Friday, February 24, 2012

A Pottery Village Extroidinaire





In the middle of our stay in Mandaly we took a side trip with our friend Soe Soe a little further north. Remember the barge on the river in Yangon that was unloading ceramics? Well I did a little research and we went to the village that made a lot of it. There were actually four villages that all produced pottery. In the one village alone there were hundreds of workers and the village had a proserous air unlike many villages in Burma.
We had to take a bus about four hours north and then spend the night. There are only limited numbers of guesthouses licensed to have foreign guests so there was little choice. It was the worst one for value that we stayed in the whole trip to Burma.The next day we got a local open truck type bus to another village 15 km away. From there we walked to the Han Win Saw Pottery in Nwe Nyien village. Along the way the river bank was covered with pottery waiting to be shipped, like a moving baazar on a southward journey.

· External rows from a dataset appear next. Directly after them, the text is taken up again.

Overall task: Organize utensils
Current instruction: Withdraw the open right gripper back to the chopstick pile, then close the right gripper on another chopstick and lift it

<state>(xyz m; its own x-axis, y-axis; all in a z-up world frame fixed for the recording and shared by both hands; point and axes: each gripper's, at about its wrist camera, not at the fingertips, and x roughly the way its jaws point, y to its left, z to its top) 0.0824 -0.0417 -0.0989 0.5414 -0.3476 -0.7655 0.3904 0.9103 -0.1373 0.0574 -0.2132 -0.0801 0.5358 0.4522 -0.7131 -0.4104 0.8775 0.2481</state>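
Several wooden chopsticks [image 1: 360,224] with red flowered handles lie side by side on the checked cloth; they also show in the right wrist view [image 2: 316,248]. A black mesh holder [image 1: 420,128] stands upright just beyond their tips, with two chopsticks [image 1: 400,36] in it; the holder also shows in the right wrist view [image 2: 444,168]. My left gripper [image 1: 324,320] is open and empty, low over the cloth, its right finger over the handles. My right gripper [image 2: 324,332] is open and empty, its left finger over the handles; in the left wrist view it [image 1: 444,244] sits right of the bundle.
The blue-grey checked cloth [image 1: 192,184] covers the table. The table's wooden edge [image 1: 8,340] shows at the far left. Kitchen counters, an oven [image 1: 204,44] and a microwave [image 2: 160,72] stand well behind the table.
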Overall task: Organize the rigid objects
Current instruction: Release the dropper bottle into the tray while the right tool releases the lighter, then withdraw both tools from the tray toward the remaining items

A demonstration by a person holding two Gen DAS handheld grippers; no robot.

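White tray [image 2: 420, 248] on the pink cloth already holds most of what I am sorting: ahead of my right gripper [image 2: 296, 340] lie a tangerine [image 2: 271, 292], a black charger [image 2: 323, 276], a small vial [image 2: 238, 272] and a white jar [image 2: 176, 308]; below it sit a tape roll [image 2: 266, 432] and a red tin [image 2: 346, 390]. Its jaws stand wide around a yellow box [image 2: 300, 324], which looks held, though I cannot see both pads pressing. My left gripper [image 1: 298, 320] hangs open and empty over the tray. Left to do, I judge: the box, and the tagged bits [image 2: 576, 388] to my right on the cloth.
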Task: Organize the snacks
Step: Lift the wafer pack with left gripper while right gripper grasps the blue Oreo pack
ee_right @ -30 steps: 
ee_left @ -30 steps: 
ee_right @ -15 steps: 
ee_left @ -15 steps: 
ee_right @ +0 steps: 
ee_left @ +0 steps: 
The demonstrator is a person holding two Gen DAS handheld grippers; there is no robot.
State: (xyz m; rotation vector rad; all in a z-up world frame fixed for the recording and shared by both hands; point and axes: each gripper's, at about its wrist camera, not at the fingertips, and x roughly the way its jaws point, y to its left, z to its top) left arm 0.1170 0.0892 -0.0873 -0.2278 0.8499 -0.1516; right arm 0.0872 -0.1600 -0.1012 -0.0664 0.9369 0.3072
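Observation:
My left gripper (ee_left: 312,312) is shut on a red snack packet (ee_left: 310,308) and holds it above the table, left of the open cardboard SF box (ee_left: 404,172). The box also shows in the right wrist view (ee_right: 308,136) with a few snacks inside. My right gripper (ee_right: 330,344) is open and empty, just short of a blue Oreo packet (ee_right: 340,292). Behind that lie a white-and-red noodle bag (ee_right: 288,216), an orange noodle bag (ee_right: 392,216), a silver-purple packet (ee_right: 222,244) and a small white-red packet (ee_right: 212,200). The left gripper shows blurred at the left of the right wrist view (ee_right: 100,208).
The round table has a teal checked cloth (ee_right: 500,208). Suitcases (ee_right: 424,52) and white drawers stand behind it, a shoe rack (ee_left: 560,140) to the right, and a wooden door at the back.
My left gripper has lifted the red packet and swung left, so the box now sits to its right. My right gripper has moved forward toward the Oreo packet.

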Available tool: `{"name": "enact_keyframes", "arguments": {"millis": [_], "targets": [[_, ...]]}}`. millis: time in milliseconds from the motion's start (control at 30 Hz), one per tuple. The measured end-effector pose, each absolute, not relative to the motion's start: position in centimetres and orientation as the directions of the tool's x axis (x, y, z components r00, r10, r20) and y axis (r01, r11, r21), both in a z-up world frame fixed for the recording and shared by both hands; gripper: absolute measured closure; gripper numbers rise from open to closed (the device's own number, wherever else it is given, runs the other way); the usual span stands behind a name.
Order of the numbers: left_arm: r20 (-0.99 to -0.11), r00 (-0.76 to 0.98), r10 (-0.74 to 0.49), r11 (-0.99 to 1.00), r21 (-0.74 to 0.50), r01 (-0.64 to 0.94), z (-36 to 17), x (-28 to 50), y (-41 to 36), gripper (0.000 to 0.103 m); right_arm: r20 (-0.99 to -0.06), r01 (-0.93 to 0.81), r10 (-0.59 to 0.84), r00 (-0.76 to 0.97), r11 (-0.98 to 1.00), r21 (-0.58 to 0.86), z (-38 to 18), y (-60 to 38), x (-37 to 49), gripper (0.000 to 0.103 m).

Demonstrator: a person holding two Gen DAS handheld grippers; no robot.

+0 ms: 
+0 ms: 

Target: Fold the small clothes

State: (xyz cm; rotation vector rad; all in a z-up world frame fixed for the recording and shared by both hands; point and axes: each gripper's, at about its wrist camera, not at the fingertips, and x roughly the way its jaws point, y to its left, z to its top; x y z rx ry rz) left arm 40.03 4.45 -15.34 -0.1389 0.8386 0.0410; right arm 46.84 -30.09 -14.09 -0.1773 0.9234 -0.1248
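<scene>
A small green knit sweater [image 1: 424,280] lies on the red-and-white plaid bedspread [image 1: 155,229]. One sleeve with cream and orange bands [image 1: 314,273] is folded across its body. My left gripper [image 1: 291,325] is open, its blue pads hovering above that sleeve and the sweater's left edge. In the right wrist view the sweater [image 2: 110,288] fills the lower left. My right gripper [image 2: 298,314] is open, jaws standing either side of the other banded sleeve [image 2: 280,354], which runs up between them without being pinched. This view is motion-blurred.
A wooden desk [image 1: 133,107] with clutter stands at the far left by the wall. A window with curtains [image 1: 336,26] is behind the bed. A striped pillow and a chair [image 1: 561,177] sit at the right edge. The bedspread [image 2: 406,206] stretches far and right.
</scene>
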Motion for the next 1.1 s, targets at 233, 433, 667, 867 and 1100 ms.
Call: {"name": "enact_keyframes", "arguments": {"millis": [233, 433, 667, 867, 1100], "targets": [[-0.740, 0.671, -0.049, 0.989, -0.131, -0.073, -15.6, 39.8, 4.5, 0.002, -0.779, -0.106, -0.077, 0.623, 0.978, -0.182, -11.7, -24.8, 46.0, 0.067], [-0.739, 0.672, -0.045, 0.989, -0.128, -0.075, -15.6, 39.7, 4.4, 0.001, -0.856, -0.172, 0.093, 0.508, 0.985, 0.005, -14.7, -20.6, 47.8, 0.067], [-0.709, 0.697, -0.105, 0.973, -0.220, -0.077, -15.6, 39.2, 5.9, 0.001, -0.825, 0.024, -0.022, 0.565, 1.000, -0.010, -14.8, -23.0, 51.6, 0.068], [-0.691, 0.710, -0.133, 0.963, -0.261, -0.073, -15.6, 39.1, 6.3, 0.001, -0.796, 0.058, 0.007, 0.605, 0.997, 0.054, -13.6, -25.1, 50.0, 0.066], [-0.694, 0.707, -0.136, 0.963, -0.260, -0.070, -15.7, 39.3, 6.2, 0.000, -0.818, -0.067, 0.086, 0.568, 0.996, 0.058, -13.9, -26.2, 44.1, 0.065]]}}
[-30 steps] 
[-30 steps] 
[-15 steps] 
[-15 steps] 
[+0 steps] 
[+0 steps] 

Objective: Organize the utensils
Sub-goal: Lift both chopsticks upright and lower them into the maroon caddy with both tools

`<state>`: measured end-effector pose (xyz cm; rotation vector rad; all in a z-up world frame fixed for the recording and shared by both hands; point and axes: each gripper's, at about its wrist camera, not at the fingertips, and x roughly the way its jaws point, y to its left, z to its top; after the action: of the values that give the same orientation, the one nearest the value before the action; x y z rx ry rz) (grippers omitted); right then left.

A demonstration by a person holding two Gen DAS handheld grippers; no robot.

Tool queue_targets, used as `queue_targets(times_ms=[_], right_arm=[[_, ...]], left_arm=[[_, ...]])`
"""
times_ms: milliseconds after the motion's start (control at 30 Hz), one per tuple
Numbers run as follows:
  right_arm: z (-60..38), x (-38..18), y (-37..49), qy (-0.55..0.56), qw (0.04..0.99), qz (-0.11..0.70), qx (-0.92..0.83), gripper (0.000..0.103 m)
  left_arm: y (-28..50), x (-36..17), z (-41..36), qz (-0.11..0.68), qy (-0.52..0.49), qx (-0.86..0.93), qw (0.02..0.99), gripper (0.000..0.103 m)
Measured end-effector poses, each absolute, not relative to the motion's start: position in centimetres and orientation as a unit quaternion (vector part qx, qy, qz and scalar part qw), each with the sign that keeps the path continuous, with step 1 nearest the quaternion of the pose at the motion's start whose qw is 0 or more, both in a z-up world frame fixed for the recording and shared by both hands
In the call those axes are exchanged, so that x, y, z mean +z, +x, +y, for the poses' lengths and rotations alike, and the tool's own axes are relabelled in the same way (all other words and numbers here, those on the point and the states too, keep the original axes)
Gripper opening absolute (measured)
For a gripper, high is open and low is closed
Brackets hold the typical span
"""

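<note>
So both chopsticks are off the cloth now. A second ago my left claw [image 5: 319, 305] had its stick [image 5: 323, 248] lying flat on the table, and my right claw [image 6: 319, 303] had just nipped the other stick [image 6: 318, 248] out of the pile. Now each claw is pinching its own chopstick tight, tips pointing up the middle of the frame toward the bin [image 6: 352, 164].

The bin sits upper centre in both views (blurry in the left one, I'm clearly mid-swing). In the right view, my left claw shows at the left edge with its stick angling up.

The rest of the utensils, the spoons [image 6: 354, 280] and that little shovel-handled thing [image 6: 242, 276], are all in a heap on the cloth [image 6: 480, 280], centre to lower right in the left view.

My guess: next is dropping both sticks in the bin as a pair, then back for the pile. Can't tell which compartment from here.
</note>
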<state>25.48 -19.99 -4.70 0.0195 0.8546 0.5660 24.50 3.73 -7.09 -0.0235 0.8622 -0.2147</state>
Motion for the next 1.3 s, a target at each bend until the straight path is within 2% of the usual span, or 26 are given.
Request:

When we got to the pottery it was actually closed for a four day, full moon festival. We found one lone potter and his family and a group of other workers, who were probably supposed to be minding the place, drinking the local spirits. They wanted their picture taken with their brother 'Philip'.
The potter was actually a 'thrower' and his wife turned his wheel using her hands. It was built into the ground and was flush with the floor where they both sat or squatted to work. It was fantastic because Soe Soe could translate for us and the potter realized we had a lot in common with him and that we understood what he was doing.
He used much softer clay than we do and he said it took 45 minutes to prepare the clay and make the planter you see him working on. For this he and his wife received 300 kyats which is the equivalent to about 40 cents. He said they worked about 10 hours a day and made 3,000 kyats. In the end we gave him about the equivalent of a days pay hoping he could now take the day off to go to the festival. He was 41 years old and had learned from his father.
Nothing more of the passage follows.